Exercise | With the exception of the pictures, transcribe the entire listing exactly.

─── Data excerpt ───

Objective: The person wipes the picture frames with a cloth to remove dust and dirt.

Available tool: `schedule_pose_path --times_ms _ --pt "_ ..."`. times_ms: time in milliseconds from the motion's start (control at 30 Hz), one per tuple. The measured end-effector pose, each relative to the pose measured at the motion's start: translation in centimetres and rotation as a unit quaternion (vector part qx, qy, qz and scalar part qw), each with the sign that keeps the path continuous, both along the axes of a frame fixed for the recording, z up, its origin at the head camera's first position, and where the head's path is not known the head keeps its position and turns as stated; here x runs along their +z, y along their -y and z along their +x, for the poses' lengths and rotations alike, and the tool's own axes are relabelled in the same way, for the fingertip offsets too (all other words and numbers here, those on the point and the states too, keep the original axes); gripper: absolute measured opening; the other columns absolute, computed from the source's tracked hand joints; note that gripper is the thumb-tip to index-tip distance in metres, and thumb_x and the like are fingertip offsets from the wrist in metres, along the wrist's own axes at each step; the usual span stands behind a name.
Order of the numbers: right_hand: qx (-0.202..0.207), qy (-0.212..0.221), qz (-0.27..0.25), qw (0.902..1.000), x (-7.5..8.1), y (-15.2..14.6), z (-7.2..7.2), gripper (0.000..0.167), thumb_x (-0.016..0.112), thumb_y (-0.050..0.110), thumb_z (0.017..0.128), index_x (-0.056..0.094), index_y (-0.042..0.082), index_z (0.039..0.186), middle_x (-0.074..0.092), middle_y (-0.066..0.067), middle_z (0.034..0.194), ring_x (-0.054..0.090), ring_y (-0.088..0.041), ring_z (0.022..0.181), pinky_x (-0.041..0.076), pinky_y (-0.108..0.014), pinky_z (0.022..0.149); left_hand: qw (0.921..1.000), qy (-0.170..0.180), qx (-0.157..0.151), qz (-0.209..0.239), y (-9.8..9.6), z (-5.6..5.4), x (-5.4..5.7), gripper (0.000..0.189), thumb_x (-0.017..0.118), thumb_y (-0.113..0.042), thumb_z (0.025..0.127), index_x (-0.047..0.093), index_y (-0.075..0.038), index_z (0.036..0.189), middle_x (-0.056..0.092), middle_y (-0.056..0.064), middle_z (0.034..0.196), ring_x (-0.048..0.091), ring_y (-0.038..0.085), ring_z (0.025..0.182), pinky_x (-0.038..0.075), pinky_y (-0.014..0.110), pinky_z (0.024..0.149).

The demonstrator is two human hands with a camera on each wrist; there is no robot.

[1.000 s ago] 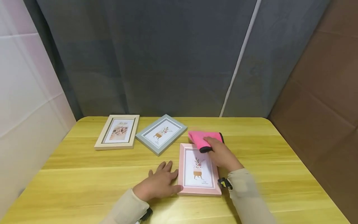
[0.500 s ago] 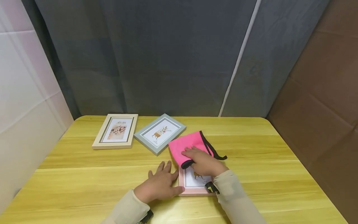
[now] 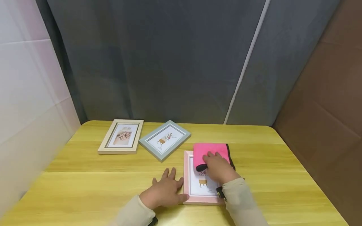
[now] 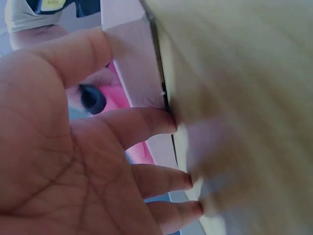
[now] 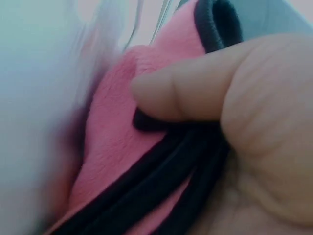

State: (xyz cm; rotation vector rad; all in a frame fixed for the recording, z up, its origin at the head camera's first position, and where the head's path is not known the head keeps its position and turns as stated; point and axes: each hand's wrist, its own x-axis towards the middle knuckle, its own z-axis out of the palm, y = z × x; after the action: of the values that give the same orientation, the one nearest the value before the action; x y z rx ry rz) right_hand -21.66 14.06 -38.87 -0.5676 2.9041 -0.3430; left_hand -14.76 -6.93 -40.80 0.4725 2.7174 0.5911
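Observation:
A pink picture frame (image 3: pixel 186 175) lies face up near the front middle of the table. My left hand (image 3: pixel 165 191) rests at its left side, fingers spread; the thumb touches the near-left corner and, in the left wrist view, fingertips (image 4: pixel 164 120) meet the frame's side (image 4: pixel 142 63). With my right hand (image 3: pixel 220 168) I hold a folded pink cloth (image 3: pixel 210 150) with black edging on the frame's upper right part. In the right wrist view the thumb (image 5: pixel 171 93) presses into the cloth (image 5: pixel 112 107). Hand and cloth hide the frame's right side.
Behind, a blue-grey picture frame (image 3: pixel 150 147) lies turned at an angle. To its left a cream picture frame (image 3: pixel 103 146) lies flat. The wood-patterned table (image 3: pixel 85 191) ends at a dark grey curtain (image 3: pixel 169 62), with a white sheet on the left and a brown one on the right.
The right hand has swept the cloth from the pink frame's far edge toward the left and near side, then back to the upper right. The left hand stays at the frame.

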Motion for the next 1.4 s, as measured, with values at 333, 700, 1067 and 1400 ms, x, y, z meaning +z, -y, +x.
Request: schedule_pose_path --times_ms 333,700,1067,1400 --pt "0.036 -0.005 -0.022 0.9991 -0.3 -0.6 0.1 0.050 0.064 -0.002 0.087 0.059 0.005 0.137 0.047 -0.017 0.148 0.037 -0.038 0.140 0.027 -0.051 0.115 0.9998 0.010 -0.003 -0.017 -0.4 -0.2 -0.5 0.071 0.061 -0.055 0.091 0.054 -0.008 0.143 0.024 0.028 0.157 0.014 0.050 0.145 0.021 0.084 0.093" --pt "-0.020 0.011 -0.029 0.9993 -0.4 -1.6 -0.2 0.048 0.056 0.001 0.095 0.052 0.003 0.143 0.038 -0.021 0.154 0.029 -0.039 0.144 0.023 -0.052 0.116 0.9998 -0.007 -0.006 -0.016 -0.1 -0.1 -0.3 0.071 0.061 -0.055 0.091 0.054 -0.007 0.143 0.024 0.029 0.157 0.015 0.050 0.145 0.021 0.084 0.094" --pt "0.042 0.064 -0.081 0.9937 0.2 -1.2 0.4 0.047 0.063 0.002 0.092 0.057 0.005 0.139 0.047 -0.014 0.149 0.035 -0.032 0.142 0.026 -0.047 0.116 0.9999 0.003 -0.010 -0.008 -0.2 0.1 -0.3 0.071 0.060 -0.055 0.092 0.052 -0.007 0.144 0.024 0.029 0.157 0.014 0.050 0.145 0.020 0.084 0.095" --pt "0.021 -0.014 0.002 0.9997 -0.4 -0.9 0.2 0.042 0.063 0.003 0.090 0.060 -0.001 0.132 0.051 -0.023 0.142 0.041 -0.042 0.136 0.030 -0.053 0.112 1.0000 -0.001 -0.004 -0.005 -0.2 0.4 -0.2 0.068 0.060 -0.055 0.092 0.054 -0.010 0.143 0.024 0.030 0.156 0.015 0.052 0.144 0.020 0.084 0.094"
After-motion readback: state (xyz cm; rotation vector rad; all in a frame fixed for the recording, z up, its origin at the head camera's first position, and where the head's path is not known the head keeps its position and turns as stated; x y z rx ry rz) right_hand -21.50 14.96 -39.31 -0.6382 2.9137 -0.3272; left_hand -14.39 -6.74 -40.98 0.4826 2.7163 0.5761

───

Output |
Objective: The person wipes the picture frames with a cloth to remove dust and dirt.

Available tool: `schedule_pose_path --times_ms _ --pt "_ ..."`. times_ms: time in milliseconds from the motion's start (control at 30 Hz), one per tuple. The measured end-effector pose, each relative to the pose measured at the motion's start: translation in centimetres and rotation as a unit quaternion (vector part qx, qy, qz and scalar part qw), each with the sign that keeps the path continuous, both along the axes of a frame fixed for the recording, z up, its origin at the head camera's first position, and where the head's path is not known the head keeps its position and turns as stated; here x runs along their +z, y along their -y and z along their +x, for the poses' lengths and rotations alike, and the tool's own axes are relabelled in the same way, for the fingertip offsets too (all other words and numbers here, those on the point and the states too, keep the original axes); gripper: absolute measured opening; the other columns absolute, computed from the source's tracked hand joints; note that gripper is the thumb-tip to index-tip distance in metres, and thumb_x and the like are fingertip offsets from the wrist in metres, along the wrist's own axes at each step; the usual span stands behind a name.
Order of the numbers: right_hand: qx (-0.202..0.207), qy (-0.212..0.221), qz (-0.27..0.25), qw (0.902..1.000), x (-7.5..8.1), y (-15.2..14.6), z (-7.2..7.2), gripper (0.000..0.167), thumb_x (-0.016..0.112), thumb_y (-0.050..0.110), thumb_z (0.017..0.128), index_x (-0.056..0.094), index_y (-0.042..0.082), index_z (0.039..0.186), middle_x (-0.074..0.092), middle_y (-0.066..0.067), middle_z (0.034..0.194), ring_x (-0.054..0.090), ring_y (-0.088..0.041), ring_z (0.022..0.181), pinky_x (-0.041..0.076), pinky_y (-0.108..0.014), pinky_z (0.022..0.149); left_hand: qw (0.921..1.000), qy (-0.170..0.180), qx (-0.157..0.151), qz (-0.209..0.239), y (-9.8..9.6), z (-5.6..5.4), x (-5.4..5.7), gripper (0.000..0.189), thumb_x (-0.017..0.118), thumb_y (-0.113..0.042), thumb_z (0.025..0.127), index_x (-0.047..0.093), index_y (-0.075..0.038), index_z (0.036..0.189), middle_x (-0.056..0.092), middle_y (-0.056..0.064), middle_z (0.034..0.196), ring_x (-0.048..0.091), ring_y (-0.038..0.085), ring_z (0.025..0.182), pinky_x (-0.038..0.075), pinky_y (-0.014..0.110), pinky_z (0.024..0.149).

The demonstrator is two human hands with a camera on each wrist; there is no robot.

[1.000 s ago] 
[0.500 s ago] 
[now] 
[now] 
[now] 

State: (xyz cm; rotation vector rad; all in a frame fixed for the recording, z up, its origin at the head camera's first position, and where the head's path is not known the head keeps its position and turns as stated; point and axes: each hand's wrist, its own x-axis towards the middle knuckle, its own z-axis out of the palm, y = z × x; after the action: of the values that give the same orientation, the one nearest the value before the action; x y z rx ry rz) right_hand -21.66 14.06 -38.87 -0.5676 2.9041 -0.3430; left_hand -14.76 -6.93 -40.80 0.4725 2.7174 0.5911
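Observation:
A pink picture frame (image 3: pixel 186 175) lies face up near the front middle of the table. My left hand (image 3: pixel 165 191) rests at its left side, fingers spread; the thumb touches the near-left corner and, in the left wrist view, fingertips (image 4: pixel 164 120) meet the frame's side (image 4: pixel 142 63). With my right hand (image 3: pixel 220 168) I hold a folded pink cloth (image 3: pixel 210 150) with black edging on the frame's upper right part. In the right wrist view the thumb (image 5: pixel 171 93) presses into the cloth (image 5: pixel 112 107). Hand and cloth hide the frame's right side.
Behind, a blue-grey picture frame (image 3: pixel 150 147) lies turned at an angle. To its left a cream picture frame (image 3: pixel 103 146) lies flat. The wood-patterned table (image 3: pixel 85 191) ends at a dark grey curtain (image 3: pixel 169 62), with a white sheet on the left and a brown one on the right.
The right hand has swept the cloth from the pink frame's far edge toward the left and near side, then back to the upper right. The left hand stays at the frame.
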
Motion for the next 1.4 s, as measured, with values at 333, 700, 1067 and 1400 ms, x, y, z meaning +z, -y, +x.
Request: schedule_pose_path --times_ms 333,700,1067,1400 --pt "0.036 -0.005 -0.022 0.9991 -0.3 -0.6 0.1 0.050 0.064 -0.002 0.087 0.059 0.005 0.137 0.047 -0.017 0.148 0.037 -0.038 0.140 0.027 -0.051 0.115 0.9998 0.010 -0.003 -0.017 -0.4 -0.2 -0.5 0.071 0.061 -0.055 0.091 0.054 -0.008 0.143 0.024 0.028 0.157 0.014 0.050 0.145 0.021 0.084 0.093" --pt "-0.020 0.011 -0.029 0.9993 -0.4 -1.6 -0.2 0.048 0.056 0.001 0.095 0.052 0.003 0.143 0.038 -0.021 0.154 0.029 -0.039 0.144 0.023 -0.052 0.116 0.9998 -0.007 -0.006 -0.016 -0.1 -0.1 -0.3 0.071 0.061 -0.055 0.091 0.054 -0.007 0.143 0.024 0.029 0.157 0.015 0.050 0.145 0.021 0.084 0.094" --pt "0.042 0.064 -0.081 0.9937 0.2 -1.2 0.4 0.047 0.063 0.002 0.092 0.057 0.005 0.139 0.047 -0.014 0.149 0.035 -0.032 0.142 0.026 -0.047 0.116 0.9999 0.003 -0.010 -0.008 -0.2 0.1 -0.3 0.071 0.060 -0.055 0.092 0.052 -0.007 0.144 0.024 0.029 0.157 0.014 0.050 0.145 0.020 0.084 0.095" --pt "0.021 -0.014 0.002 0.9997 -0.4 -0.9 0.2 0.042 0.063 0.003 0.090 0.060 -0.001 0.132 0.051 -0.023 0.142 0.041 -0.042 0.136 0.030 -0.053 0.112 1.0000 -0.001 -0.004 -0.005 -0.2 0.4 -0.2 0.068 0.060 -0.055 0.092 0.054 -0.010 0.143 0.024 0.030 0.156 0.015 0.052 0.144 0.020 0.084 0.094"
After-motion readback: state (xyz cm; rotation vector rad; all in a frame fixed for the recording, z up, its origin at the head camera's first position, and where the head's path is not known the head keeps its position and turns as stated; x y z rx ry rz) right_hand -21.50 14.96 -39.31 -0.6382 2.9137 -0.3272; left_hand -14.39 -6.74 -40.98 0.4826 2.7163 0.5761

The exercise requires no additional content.